Early Warning Disclosure
Pursuant to National Instrument 62-103 - The Early Warning System and Related Take Over Bid and Insider Reporting Issues, Mr. Glen Parsons, CEO and director of the Company is announcing the acquisition of an aggregate of 4,235,800 common shares pursuant to the private placement.
With the acquisition of the private placement shares, Mr. Glen Parsons now holds, directly and indirectly an aggregate of approximately 17.02% of the outstanding common shares and 18.15% on a fully diluted basis.
The acquisition of the Company shares by Mr. Parsons was effected for investment purposes. Mr. Parsons directly and/or indirectly may from time to time acquire additional securities of the Company, dispose of some or all of the existing or additional securities it holds or will hold, or may continue to hold the current position.

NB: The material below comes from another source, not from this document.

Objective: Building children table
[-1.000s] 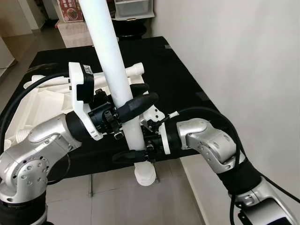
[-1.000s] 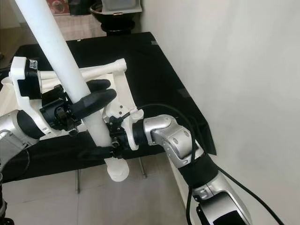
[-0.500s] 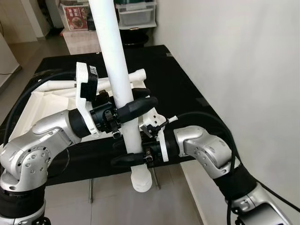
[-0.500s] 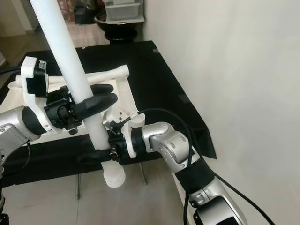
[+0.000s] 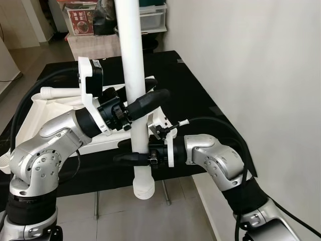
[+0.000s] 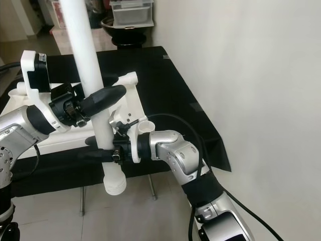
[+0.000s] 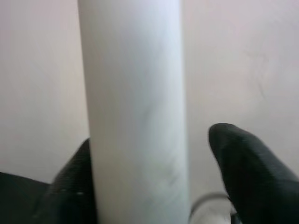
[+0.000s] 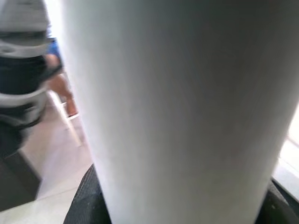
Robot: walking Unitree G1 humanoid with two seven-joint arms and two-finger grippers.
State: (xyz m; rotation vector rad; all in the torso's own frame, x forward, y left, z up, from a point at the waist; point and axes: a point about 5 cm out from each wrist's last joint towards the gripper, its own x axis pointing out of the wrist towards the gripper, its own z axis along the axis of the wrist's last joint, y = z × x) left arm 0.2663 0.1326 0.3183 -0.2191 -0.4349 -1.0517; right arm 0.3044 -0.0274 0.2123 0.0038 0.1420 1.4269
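Table leg point(image 5: 134, 75), a smooth white tube with a ribbed lower end, stands upright, grasped by the left gripper point(image 5: 145, 103) above and the right gripper point(image 5: 131, 153) below.

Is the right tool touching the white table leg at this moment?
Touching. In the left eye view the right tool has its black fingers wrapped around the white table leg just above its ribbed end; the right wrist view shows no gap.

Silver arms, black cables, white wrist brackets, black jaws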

The early warning report, as required under National Instrument 62-103, contains additional information with respect to the foregoing matters and will be filed by Mr. Parsons on Awale's SEDAR profile at www.sedar.com
All securities issued pursuant to the private placement will be subject to a four month and one day hold period trading restriction from date of issue.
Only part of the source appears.